Australia Energy Market Operator chief Daniel Westerman says the traditional combination of baseload power and peaking generation is no longer fit for the modern Australian grid, as cheap renewables backed by storage eat away at the markets once dominated by coal and gas.
In a speech at the AFR Energy and Climate Summit on Monday, Westerman said Australia’s National Electricity Market had been built on an operational paradigm from last century: Baseload coal power for steady consumption, and peaking generation – usually from gas – to meet short periods of high demand.
“But that formula is no longer fit for modern Australia,” he said. “The principle of a security constrained economic dispatch market, is that the lowest cost electricity is dispatched first.
“Today that lowest cost energy is renewable energy.
“Dependent on the weather, that renewable energy needs firming – the batteries, pumped hydro and flexible gas as the ultimate back-up – to support it when the sun and the wind across Australia are not.
“Australia’s operational paradigm is no longer ‘baseload-and-peaking’, but increasingly it’s a paradigm of ‘renewables-and-firming’.”
Westerman’s reminder that “soon … coal will be gone,” from Australia’s energy mix – just as it has recently exited the market in the UK – comes as the nation enters its final stretch of the transition to renewables, testing the nerve of policy makers unconvinced of a no-coal, no-baseload future.
But for the head of Australia’s electricity market, the future is clear – in fact, he’s even witnessed it in action, from the control room of the UK National Grid, near London, on the day that its last coal plant powered down and disconnected.
“When I spoke with operators, there was a sense of nostalgia,” he told the conference on Monday. “That it was the end of an era.
“But also a sense of confidence, since this was just one of many steps in the transformation of Britain’s energy system.
“In fact, Britain’s first day without coal was in 2017, during the time when I was responsible for operational control of the transmission system across England and Wales.”
Westerman’s point is that, while there are challenges to running modern energy grids on large amounts of highly flexible and at times unpredictable resources, it can be done – and is being done – with the help of existing transmission and storage technologies including increasingly clever big batteries.
“The Californian grid is an example where batteries are already playing a very meaningful role,” he said.
“In a grid roughly 1.5 times the capacity of the NEM and a similar proportion of renewable energy today, nearly 14 GW of battery storage has been installed over the past few years.
“When I was overlooking their control room in Sacremento a few weeks ago, their operations teams shared with me how successful these batteries are already in shifting energy from when the sun is shining to after it’s set.”
And Westerman stresses, once again, that what is urgently needed in Australia as it makes the final step away from coal is not more baseload – such as would be supplied by nuclear – but more transmission lines “connecting and flowing the least-cost power from renewable energy zones to the cities and towns where they live and work” and more storage.
“What will ensure the power system is secure, reliable and the lowest cost for consumers?
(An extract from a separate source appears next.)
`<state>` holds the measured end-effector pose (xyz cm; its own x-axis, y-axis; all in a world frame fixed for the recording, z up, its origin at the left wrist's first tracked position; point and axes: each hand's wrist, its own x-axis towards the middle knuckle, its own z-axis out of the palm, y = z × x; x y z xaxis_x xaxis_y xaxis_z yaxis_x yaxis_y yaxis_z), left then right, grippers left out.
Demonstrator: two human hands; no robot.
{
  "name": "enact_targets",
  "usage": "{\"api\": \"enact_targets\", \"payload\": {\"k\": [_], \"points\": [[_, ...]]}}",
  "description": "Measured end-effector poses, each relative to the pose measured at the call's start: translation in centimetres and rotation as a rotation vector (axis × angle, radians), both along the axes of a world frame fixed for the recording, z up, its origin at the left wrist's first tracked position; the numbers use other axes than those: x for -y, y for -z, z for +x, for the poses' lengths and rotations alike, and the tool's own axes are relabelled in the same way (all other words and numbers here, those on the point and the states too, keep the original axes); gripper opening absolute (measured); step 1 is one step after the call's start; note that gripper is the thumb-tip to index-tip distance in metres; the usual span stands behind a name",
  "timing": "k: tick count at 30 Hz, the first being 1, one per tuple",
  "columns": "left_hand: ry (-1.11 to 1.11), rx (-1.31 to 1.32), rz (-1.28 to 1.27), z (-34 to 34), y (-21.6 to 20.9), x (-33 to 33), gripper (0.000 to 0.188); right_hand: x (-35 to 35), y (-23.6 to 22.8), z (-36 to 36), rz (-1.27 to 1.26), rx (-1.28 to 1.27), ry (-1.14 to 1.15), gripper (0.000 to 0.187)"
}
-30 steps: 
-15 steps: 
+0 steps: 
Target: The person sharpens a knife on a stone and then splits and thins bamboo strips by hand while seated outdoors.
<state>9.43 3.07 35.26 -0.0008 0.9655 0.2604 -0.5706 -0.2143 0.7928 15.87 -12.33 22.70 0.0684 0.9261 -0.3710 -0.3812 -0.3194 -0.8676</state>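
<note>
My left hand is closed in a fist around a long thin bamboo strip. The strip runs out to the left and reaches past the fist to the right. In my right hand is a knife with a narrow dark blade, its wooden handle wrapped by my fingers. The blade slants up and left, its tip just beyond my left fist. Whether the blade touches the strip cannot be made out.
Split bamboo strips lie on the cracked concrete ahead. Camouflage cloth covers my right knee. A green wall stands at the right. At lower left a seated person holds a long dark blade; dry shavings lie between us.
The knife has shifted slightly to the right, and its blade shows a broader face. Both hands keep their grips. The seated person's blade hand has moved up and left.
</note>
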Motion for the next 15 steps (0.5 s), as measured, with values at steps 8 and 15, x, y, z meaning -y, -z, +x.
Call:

In a nutshell: investment.
“Urgent and sustained investment. In generation. In storage. And in our networks.
“And collaboration across industry, governments, market bodies and the community is essential,” Westerman adds.
“There will be headwinds, and unexpected events on this rapid and complex transition.
“But I am confident that by working together, Australia can realise the opportunities of this energy transition.
“Through collaboration, and a laser-like focus on the interests of our most fundamental stakeholders: The families and businesses that depend on secure, reliable and affordable energy.”